About this task - Give the data again exactly, from its opening line through the line in which "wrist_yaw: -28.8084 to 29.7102" appears.
Exercise data section start
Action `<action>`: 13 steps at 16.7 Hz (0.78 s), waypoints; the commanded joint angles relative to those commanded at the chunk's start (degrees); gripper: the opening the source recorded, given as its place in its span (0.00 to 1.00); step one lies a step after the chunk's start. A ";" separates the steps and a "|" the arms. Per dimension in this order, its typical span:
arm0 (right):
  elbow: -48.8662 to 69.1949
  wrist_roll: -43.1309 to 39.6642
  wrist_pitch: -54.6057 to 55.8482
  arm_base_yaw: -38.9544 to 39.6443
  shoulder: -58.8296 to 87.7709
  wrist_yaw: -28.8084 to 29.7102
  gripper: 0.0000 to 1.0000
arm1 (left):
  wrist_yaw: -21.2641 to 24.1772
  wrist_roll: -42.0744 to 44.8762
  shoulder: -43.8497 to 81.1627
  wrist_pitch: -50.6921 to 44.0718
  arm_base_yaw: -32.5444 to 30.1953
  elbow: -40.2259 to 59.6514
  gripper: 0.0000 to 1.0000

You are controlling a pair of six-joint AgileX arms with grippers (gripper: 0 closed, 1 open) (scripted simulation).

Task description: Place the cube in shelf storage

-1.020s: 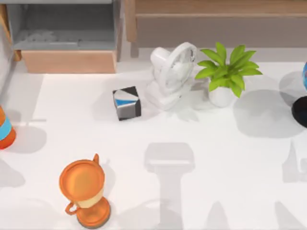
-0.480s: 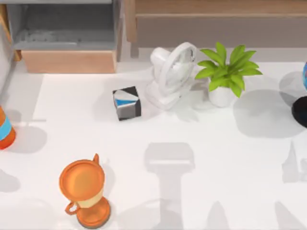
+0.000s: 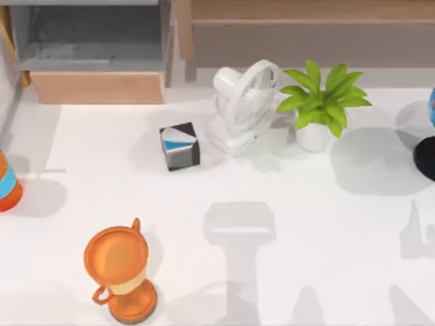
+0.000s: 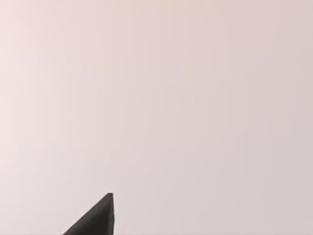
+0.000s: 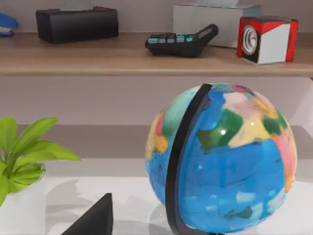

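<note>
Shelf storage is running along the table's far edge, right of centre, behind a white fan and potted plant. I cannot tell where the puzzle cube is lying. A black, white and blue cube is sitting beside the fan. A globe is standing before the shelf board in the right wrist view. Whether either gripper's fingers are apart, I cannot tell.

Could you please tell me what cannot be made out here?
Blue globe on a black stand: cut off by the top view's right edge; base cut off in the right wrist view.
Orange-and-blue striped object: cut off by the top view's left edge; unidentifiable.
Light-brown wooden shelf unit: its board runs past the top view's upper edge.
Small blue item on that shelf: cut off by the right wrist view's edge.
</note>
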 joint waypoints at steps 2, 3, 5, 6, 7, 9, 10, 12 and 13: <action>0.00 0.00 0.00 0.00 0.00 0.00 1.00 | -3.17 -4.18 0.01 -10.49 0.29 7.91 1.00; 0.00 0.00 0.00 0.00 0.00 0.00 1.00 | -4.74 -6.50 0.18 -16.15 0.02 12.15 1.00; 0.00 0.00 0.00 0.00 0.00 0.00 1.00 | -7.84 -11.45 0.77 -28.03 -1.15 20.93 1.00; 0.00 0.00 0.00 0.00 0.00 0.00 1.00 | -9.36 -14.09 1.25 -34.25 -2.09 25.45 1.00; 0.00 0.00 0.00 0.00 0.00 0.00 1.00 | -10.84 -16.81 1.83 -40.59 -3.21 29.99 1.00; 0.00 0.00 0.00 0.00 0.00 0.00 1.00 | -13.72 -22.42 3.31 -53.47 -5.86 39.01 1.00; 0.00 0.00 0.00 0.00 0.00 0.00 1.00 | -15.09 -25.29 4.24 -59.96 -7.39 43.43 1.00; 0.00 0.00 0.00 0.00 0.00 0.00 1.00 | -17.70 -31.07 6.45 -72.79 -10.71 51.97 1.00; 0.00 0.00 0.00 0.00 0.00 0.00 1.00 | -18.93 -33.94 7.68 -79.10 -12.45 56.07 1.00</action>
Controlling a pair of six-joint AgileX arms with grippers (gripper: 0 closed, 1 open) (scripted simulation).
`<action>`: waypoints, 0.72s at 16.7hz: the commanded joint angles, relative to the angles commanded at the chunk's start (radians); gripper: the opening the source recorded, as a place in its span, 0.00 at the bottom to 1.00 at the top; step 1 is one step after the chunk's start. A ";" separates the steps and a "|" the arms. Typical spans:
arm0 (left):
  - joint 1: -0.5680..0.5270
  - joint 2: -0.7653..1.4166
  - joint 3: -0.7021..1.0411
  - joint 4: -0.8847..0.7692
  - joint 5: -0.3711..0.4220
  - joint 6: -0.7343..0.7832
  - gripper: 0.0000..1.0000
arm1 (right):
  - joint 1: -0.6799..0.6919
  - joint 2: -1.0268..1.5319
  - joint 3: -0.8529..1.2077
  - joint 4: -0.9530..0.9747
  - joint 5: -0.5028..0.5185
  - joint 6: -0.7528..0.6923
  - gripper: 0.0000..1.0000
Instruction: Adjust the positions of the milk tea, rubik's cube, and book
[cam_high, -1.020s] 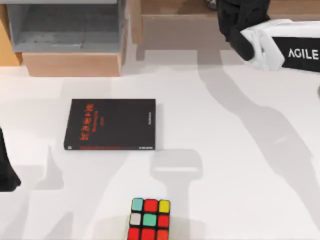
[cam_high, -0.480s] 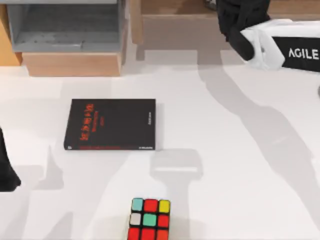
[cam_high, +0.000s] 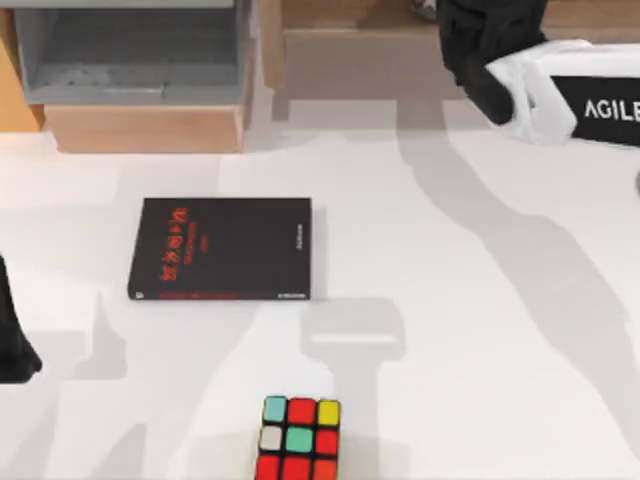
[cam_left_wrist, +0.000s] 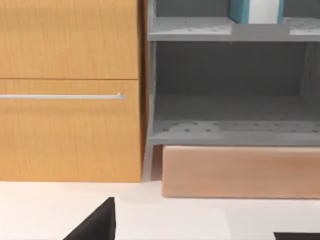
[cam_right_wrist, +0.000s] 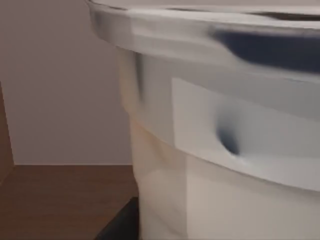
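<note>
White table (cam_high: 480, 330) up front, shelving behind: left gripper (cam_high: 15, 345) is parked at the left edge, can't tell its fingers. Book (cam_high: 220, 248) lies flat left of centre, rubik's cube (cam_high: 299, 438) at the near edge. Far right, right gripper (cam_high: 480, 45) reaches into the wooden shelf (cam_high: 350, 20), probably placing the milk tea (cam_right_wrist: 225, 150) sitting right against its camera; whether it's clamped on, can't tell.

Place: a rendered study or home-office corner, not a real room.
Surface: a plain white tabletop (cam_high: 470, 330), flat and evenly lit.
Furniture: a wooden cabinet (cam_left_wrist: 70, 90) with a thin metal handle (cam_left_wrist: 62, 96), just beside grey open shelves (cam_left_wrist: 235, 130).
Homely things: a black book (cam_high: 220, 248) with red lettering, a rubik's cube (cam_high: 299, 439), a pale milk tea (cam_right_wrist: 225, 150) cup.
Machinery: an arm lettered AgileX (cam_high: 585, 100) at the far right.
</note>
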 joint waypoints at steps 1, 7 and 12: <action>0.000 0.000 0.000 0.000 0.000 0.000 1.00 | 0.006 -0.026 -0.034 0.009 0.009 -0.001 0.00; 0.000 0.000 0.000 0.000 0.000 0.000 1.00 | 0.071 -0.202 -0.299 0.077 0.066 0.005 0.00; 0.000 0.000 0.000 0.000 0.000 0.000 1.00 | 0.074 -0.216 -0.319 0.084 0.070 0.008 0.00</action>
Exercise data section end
Exercise result -
Action `<action>`: 13 steps at 16.7 Hz (0.78 s), waypoints; the commanded joint angles relative to those commanded at the chunk's start (degrees); gripper: the opening the source recorded, given as its place in its span (0.00 to 1.00); step one lies a step after the chunk's start. A ";" separates the steps and a "|" the arms. Per dimension in this order, its typical span:
arm0 (right):
  elbow: -48.8662 to 69.1949
  wrist_roll: -43.1309 to 39.6642
  wrist_pitch: -54.6057 to 55.8482
  arm_base_yaw: -38.9544 to 39.6443
  shoulder: -58.8296 to 87.7709
  wrist_yaw: -28.8084 to 29.7102

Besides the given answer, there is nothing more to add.